Problem statement:
From the line containing "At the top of" down to the line containing "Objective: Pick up" in the records below, reproduce every line exactly, ends included, and omit all others.

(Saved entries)
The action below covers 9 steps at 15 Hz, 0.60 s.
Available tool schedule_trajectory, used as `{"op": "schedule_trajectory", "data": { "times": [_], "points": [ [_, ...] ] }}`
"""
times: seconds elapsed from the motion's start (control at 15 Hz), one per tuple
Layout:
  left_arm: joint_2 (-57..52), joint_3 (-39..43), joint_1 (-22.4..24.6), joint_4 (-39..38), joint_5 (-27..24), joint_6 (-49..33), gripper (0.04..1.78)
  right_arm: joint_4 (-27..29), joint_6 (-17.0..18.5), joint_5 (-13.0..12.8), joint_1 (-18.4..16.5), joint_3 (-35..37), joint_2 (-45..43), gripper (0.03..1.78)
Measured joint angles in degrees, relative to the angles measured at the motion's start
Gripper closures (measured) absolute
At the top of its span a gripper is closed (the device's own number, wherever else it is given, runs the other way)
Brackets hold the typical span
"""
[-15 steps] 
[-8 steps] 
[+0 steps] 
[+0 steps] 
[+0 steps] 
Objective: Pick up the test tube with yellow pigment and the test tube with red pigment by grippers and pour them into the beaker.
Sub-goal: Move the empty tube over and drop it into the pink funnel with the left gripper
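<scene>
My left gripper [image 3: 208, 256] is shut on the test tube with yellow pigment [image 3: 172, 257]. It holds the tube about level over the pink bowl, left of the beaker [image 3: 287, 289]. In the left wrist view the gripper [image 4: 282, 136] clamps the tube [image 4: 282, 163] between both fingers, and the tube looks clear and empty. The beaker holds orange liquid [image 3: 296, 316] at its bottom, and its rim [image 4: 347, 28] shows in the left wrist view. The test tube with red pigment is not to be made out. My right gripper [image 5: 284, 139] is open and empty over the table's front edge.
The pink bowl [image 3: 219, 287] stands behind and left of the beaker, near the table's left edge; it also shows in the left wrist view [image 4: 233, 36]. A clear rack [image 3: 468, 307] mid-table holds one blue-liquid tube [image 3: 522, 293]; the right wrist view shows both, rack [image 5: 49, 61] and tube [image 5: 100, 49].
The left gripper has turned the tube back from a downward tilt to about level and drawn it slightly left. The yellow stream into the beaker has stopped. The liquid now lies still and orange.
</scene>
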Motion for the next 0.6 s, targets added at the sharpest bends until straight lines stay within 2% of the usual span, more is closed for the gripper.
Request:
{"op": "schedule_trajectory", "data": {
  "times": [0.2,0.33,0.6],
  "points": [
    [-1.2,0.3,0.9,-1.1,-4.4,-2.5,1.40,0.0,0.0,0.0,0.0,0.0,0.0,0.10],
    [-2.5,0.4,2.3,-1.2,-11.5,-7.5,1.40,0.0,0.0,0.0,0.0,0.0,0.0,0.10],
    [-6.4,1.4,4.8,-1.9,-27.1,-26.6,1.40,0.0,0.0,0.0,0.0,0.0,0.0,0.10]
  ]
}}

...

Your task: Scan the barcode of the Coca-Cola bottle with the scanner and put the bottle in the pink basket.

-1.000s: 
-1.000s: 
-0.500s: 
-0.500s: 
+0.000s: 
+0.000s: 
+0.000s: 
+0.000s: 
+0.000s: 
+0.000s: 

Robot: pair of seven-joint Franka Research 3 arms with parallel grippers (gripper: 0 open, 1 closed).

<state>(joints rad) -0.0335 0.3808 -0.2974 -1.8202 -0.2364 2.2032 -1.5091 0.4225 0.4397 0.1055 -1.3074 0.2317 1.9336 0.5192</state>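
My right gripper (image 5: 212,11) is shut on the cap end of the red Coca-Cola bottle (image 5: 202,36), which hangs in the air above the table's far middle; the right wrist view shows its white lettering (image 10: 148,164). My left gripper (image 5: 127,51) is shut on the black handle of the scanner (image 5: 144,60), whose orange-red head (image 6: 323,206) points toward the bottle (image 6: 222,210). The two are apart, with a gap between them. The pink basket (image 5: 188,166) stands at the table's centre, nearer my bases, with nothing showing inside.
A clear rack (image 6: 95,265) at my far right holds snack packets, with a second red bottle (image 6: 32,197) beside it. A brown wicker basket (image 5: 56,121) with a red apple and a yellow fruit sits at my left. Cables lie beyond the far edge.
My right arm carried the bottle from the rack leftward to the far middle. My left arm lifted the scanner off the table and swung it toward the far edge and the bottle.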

Output:
At the top of its span a gripper is closed (the device's own number, wherever else it is given, runs the other way)
Brackets hold the typical span
"""
[-15 steps] 
[-8 steps] 
[+0 steps] 
[+0 steps] 
[+0 steps] 
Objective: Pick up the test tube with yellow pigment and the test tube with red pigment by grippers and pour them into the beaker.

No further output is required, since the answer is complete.